Boosting by number of matched terms

Dear community, I have two questions regarding elasticsearch which keep me from sleeping at night. Hopefully, there will be a kind person to restore my sleep and well-being :smile:

These questions are as follows:
1). How can one boost query by the number of matched terms?
2). It is possible to return parts of input text that matched?

Requirements: query should account for possibility of misspelled words (hence fuzzy) and expected words might not be close to each other (sloppiness).

This is the data I am operating upon:

create index

POST /suggestions

create mapings

PUT /suggestions/_mapping/sample
> {
>   "properties": {
>    "text": {
>       "type": "string"
>    },
>    "suggestion": {
>       "type": "completion"
>    }
>   }
> }

put some sample data

> PUT suggestions/sample/1
> {
>   "text" : "West Minister Abbey",
>   "suggestion" : "West Minister Abbey"
> }
> PUT suggestions/sample/2
> {
>   "text" : "Road West Corlitz",
>   "suggestion" : "Road West Corlitz"
> }
> PUT suggestions/sample/3
> {
>   "text" : "Westly Park",
>   "suggestion" : "Westly Park"
> }
> PUT suggestions/sample/4
> {
>   "text" : "Wes Square",
>   "suggestion" : "Wes Square"
> }

query time!

> GET /suggestions/sample/_search
> {
>   "query": { 
>     "match": {
>       "text": {
>         "query": "somewhere close to park in abby west",
>         "fuzziness": "AUTO"
>       }
>     }
>   },
>    "highlight": {
>     "fields" : {
>         "text" : {
>         }
>     }
>   }
> }

####results (are not really as I would want to see them)

     {
        "_index": "suggestions",
        "_type": "sample",
        "_id": "3",
        "_score": 0.08928572,
        "_source": {
           "text": "Westly Park",
           "suggestion": "Westly Park"
        },
        "highlight": {
           "text": [
              "Westly <em>Park</em>"
           ]
        }
     },
     {
        "_index": "suggestions",
        "_type": "sample",
        "_id": "1",
        "_score": 0.061370566,
        "_source": {
           "text": "West Minister Abbey",
           "suggestion": "West Minister Abbey"
        },
        "highlight": {
           "text": [
             "<em>West</em> Minister <em>Abbey</em>"
           ]
        }
     },
     {
        "_index": "suggestions",
        "_type": "sample",
        "_id": "2",
        "_score": 0.059432168,
        "_source": {
           "text": "Road West Corlitz",
           "suggestion": "Road West Corlitz"
        },
        "highlight": {
           "text": [
              "Road <em>West</em> Corlitz"
           ]
        }
     },
     {
        "_index": "suggestions",
        "_type": "sample",
        "_id": "4",
        "_score": 0.049526803,
        "_source": {
           "text": "Wes Square",
           "suggestion": "Wes Square"
        },
        "highlight": {
           "text": [
              "<em>Wes</em> Square"
           ]
        }
     }

Desired output is "West Minister Abbey", but it is scored lower than ""Westly Park", and I can take only first suggestion - application should not have any sorting logic, that's completely up to elasticsearch.

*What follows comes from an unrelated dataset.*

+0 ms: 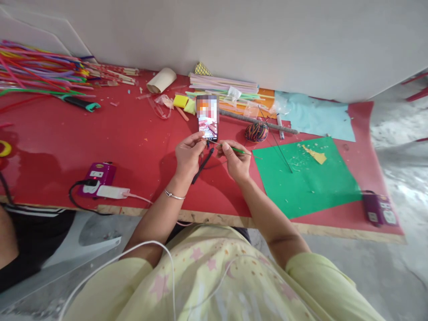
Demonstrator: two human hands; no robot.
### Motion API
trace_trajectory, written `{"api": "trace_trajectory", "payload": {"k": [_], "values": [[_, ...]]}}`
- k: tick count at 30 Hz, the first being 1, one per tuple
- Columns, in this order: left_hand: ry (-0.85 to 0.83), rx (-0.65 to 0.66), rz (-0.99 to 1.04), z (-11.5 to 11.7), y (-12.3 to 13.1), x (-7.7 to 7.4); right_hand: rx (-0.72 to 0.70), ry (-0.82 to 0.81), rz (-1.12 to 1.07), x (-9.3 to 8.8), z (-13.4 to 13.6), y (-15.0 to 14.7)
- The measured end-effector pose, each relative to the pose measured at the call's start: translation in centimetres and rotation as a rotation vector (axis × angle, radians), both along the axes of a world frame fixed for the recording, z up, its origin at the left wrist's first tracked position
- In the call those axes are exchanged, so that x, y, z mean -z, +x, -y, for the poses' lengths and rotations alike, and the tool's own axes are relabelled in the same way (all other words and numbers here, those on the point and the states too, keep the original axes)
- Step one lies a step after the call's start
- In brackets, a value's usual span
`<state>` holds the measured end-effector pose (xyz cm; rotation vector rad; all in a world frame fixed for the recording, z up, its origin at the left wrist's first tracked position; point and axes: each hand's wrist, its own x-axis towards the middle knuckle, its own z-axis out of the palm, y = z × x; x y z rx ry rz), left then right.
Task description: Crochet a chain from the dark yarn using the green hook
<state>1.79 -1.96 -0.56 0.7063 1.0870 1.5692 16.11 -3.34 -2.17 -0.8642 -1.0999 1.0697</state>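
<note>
The fingertips of the left hand (189,155) partly cover the small dark piece (207,145) they pinch; what it is made of is too small to make out. The right hand (237,164), thumb against fingers, grips a slim tool (238,150), its far tip lost at that piece. The tool looks thin and straight, with a green grip and a metallic shaft pointing toward the left hand. Just beyond both hands lies a phone (201,122), its screen partly blurred out.
</note>
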Motion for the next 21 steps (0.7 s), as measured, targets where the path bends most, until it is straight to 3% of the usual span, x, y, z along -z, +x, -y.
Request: {"api": "trace_trajectory", "payload": {"k": [4, 14, 21], "values": [[-0.001, 0.000, -0.007, -0.1, -0.1, 0.1, -0.003, 0.018, 0.063, 0.0, -0.1, 0.5], [-0.022, 0.032, 0.054, 0.1, -0.2, 0.1, 0.027, 0.272, 0.280, -0.8, 0.2, 1.0], [-0.038, 0.064, 0.054, 0.5, 0.2, -0.1, 0.019, 0.246, 0.298, -1.3, 0.5, 1.1]]}}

So what are the possible solutions?

Issue #1: the way I see it, one way is to boost hits which have more matching terms than others - even if these terms are have less weight in inverted index. I've seen a couple of posts here and on other resources asking specifically this question - alas, no responses were given. Hopefully, I'll have better luck than those fellas? :slight_smile:
Issue 2: is still a mystery. It is quite easy to see which terms matched via highlighting, but which terms caused this match? Given input phrase like "somewhere close to park in abby west" and resulting match "West Minister Abbey" I want to know precisely that "abby west" was a match -> therefore I can transform my query to "somewhere close to park in West Minister Abbey". As you might see, required functionality is a bit like suggesters API - except I've tried both suggester terms and phrases and found them not really acceptable for complex queries like this - mainly because no sloppinnes is allowed (and providing numerous input variations is not an option in my case - they are too many and too different).

Any hint or, better yet, display (and sharing!) of elasticsearch magic is warmly welcome.